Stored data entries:
BEGIN

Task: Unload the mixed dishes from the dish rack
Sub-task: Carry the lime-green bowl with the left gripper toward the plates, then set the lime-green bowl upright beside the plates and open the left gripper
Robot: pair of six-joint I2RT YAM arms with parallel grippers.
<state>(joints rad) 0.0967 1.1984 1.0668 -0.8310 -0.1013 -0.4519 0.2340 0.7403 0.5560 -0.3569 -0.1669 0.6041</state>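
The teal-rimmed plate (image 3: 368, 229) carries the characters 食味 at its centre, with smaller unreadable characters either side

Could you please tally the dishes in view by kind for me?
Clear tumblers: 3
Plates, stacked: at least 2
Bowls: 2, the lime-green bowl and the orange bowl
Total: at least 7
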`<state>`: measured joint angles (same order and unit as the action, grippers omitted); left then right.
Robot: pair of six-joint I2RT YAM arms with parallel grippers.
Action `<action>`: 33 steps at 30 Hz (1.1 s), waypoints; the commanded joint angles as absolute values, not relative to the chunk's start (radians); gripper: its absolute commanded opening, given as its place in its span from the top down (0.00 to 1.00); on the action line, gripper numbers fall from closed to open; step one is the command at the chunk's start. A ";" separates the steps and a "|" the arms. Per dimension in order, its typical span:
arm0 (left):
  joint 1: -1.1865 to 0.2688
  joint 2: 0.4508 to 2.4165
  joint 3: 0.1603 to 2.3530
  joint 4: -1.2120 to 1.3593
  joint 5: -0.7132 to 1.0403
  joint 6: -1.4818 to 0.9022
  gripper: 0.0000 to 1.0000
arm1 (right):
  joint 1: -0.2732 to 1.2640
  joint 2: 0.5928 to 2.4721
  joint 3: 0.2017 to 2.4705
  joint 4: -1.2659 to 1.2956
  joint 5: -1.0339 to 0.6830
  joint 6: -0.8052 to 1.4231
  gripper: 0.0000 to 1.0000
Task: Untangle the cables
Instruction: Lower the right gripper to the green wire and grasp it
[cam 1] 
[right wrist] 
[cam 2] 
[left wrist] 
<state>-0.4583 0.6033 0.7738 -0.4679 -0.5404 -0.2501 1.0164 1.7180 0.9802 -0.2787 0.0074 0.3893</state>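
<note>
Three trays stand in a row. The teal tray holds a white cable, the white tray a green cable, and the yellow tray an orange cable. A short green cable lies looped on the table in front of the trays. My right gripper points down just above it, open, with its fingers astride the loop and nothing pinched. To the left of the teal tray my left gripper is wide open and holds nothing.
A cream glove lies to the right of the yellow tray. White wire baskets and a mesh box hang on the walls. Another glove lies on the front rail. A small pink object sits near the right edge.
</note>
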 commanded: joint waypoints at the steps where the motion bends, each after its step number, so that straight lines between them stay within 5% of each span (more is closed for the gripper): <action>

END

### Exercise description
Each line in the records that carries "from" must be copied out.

### Answer to the problem
Task: Unload the mixed dishes from the dish rack
Action `<action>`: 33 steps at 30 Hz (1.1 s), waypoints; the commanded joint angles as absolute values, not relative to the chunk's start (radians); gripper: its absolute commanded opening, given as its place in its span from the top down (0.00 to 1.00); on the action line, gripper numbers fall from closed to open; step one is the command at the chunk's start. A ";" separates the steps and a "|" the arms. Per dimension in order, its typical span:

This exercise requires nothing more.